## [Problem to work on]
Could you filter the data below down to the lines that hold the word "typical"?

Entries taken from a collection
────────────────

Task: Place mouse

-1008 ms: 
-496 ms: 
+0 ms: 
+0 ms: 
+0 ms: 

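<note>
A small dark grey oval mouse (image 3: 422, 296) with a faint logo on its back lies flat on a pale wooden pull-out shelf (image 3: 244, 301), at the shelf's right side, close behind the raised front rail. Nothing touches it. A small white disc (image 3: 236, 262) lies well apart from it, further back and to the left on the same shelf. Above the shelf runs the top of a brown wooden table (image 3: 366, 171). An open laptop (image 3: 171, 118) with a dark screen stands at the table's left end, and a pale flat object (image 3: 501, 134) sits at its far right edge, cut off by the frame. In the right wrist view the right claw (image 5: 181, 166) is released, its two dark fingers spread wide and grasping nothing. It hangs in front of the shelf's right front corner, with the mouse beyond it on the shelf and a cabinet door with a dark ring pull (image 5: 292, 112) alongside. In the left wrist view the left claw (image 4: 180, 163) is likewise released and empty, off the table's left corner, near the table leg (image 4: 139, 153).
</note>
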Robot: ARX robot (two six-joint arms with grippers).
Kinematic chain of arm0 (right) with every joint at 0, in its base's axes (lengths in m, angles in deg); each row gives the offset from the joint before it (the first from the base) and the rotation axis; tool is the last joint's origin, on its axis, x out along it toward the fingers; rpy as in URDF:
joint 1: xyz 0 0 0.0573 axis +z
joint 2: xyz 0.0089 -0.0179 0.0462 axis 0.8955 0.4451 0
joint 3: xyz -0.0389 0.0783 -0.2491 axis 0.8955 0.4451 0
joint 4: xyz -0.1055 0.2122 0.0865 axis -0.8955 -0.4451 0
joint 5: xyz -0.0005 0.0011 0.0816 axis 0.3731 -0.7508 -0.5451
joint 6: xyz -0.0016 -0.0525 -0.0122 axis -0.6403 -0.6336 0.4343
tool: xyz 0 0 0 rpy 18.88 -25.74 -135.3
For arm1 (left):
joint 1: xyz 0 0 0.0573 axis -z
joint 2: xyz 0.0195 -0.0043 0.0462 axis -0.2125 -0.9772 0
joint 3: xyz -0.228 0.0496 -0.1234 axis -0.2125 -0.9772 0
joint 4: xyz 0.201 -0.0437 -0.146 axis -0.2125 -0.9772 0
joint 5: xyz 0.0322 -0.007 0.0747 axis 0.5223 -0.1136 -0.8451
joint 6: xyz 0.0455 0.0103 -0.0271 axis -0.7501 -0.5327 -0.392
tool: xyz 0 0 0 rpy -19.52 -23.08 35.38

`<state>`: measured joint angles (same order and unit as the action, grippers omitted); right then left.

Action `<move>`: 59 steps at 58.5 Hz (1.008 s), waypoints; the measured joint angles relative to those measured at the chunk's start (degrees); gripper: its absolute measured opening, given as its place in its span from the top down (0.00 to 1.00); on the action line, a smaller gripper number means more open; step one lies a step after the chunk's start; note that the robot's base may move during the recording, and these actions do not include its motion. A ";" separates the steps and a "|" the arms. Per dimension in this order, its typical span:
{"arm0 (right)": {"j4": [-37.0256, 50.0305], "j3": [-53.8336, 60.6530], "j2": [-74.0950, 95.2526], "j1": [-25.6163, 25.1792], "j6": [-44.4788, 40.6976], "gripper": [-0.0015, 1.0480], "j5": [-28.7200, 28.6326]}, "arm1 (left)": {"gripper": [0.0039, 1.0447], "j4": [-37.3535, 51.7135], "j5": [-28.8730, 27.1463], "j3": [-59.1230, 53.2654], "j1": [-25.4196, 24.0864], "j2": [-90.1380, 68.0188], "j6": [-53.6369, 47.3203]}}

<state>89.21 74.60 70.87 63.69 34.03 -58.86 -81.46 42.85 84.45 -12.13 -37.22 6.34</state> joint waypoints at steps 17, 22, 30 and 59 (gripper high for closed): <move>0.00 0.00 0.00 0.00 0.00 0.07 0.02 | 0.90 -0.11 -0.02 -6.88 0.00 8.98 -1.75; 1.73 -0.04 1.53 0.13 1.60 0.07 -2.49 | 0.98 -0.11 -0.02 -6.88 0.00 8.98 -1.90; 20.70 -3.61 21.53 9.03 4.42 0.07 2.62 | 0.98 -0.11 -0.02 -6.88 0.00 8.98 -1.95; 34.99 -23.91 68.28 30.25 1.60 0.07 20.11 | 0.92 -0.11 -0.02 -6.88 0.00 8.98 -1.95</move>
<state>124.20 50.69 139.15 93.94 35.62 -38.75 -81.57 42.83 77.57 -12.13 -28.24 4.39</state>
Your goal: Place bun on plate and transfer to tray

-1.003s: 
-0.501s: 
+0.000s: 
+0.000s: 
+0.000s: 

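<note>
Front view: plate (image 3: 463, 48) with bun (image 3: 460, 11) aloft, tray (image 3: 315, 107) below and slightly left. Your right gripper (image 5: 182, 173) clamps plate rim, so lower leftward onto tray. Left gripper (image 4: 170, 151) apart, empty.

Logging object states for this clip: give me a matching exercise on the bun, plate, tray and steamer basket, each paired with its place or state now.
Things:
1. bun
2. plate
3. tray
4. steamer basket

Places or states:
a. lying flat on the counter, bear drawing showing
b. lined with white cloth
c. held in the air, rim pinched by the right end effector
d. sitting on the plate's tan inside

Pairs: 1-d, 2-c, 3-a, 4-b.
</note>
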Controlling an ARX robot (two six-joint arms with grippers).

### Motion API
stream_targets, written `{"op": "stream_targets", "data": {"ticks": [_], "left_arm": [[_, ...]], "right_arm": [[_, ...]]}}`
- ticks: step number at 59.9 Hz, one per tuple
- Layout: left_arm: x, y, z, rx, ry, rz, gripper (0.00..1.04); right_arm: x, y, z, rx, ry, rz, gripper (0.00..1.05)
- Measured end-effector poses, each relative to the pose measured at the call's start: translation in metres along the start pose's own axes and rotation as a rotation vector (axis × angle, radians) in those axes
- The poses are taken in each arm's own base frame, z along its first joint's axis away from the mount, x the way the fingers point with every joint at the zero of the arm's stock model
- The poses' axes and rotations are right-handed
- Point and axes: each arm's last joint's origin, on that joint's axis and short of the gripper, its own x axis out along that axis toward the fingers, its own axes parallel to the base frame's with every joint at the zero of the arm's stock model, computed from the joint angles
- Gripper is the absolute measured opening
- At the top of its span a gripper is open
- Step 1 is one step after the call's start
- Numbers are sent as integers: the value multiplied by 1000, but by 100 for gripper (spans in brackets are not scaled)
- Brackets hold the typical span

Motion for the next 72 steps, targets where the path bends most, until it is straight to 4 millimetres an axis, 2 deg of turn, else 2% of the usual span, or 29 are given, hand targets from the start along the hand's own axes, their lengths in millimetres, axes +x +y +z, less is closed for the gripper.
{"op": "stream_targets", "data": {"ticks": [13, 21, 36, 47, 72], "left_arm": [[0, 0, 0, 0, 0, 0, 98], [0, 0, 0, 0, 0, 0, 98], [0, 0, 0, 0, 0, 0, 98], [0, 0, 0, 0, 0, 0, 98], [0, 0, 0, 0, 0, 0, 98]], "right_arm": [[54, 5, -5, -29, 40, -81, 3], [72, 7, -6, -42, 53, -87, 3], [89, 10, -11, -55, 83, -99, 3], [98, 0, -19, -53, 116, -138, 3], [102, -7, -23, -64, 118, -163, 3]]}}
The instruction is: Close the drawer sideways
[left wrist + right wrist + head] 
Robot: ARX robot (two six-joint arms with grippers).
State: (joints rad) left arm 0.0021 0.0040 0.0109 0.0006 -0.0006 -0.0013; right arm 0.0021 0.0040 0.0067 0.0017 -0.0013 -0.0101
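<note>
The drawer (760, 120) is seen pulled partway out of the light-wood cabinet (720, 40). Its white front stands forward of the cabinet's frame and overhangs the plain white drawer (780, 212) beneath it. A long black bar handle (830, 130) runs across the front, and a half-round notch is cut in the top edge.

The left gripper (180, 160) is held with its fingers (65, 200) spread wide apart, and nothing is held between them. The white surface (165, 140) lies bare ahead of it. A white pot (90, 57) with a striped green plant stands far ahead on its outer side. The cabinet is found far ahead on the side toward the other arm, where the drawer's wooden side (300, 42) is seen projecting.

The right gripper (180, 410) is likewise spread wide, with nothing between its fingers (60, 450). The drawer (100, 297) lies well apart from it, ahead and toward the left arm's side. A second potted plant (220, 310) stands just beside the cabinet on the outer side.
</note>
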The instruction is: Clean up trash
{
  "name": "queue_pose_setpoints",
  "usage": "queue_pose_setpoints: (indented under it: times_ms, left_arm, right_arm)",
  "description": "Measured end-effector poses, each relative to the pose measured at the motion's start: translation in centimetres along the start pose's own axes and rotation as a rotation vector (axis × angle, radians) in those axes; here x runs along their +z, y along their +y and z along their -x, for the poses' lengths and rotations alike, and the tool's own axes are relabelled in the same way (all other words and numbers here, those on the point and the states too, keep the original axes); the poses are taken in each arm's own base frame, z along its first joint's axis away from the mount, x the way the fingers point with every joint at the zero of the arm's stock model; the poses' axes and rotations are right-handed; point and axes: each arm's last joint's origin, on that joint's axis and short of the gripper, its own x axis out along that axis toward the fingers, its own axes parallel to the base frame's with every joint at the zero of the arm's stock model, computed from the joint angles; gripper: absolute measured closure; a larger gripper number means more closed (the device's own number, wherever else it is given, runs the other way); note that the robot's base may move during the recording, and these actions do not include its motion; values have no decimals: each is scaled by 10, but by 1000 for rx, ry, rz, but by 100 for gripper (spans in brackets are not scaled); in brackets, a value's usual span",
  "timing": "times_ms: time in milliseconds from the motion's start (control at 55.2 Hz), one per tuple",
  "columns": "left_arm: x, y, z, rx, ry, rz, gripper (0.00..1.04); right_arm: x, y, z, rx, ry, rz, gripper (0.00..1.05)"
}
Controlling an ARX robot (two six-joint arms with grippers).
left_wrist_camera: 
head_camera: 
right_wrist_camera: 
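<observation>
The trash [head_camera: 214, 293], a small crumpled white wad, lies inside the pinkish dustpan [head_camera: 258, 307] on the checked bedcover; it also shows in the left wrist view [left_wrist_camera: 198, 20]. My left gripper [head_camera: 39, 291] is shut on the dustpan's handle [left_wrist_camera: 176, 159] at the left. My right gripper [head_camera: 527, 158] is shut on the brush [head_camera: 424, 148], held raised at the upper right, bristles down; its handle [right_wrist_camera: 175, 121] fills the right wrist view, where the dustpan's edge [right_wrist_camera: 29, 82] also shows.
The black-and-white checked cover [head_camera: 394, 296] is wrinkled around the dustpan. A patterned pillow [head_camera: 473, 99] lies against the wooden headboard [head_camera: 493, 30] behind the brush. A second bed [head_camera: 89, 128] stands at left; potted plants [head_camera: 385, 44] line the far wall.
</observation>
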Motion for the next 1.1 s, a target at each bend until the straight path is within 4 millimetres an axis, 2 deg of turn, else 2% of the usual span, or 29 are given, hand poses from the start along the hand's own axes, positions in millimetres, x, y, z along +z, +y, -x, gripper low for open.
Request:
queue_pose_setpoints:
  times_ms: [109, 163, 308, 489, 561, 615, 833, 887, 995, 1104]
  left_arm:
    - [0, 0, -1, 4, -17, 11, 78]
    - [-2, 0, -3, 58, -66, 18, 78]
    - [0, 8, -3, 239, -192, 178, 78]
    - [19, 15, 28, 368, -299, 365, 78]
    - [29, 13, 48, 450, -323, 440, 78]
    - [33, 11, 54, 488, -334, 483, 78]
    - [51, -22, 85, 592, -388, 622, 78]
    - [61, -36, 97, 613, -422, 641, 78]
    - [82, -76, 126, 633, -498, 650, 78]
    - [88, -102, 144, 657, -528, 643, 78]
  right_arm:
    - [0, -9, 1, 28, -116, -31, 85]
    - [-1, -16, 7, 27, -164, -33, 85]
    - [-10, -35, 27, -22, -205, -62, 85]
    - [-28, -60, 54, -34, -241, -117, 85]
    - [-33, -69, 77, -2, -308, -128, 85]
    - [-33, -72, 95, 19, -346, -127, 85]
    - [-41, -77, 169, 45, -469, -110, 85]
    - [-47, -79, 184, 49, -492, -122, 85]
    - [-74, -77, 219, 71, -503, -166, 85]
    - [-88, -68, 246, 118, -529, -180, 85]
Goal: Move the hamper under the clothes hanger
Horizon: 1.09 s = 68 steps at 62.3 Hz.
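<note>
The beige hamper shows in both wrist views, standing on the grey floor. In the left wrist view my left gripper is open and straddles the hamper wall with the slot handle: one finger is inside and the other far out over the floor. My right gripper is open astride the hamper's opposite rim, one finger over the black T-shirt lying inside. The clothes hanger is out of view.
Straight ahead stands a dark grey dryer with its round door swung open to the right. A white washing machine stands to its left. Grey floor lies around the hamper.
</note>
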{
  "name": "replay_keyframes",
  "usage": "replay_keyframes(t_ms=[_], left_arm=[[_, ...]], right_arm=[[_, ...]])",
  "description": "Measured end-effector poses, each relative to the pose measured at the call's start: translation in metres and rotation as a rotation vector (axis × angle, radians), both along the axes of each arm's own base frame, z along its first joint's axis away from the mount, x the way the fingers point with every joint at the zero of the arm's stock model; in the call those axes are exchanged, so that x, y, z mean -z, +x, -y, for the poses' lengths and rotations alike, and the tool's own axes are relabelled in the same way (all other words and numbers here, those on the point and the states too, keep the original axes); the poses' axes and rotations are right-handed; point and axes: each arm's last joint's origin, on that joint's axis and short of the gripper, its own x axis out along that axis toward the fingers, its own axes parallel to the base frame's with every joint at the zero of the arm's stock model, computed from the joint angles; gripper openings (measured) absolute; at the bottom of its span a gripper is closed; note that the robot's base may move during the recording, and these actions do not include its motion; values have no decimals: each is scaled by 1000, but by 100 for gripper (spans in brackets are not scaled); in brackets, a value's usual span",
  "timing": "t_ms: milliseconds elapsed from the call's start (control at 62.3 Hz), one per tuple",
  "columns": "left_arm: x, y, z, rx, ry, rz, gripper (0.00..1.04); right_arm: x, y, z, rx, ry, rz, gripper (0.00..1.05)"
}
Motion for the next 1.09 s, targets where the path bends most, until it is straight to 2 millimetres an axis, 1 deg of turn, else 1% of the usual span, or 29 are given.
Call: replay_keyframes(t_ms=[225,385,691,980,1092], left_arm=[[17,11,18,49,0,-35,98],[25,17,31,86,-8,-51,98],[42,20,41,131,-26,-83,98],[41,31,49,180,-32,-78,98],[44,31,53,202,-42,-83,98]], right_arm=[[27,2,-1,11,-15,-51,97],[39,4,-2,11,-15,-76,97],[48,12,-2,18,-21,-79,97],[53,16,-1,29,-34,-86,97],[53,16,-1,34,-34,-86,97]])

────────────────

## [Problem solution]
Action `<move>`: 59 steps at 58.5 Hz (1.008 s), waypoints; the measured joint angles relative to those measured at the chunk's start (degrees); gripper: its absolute measured opening, given as its place in its span from the top down (0.00 to 1.00); on the action line, a smaller gripper number means more open; step one lies a step after the chunk's start; note that the robot's base may move during the recording, and these actions do not include its motion. A ";" separates the steps and a "|" the arms. Per dimension in this order, its typical span:
- Brackets hold the typical span

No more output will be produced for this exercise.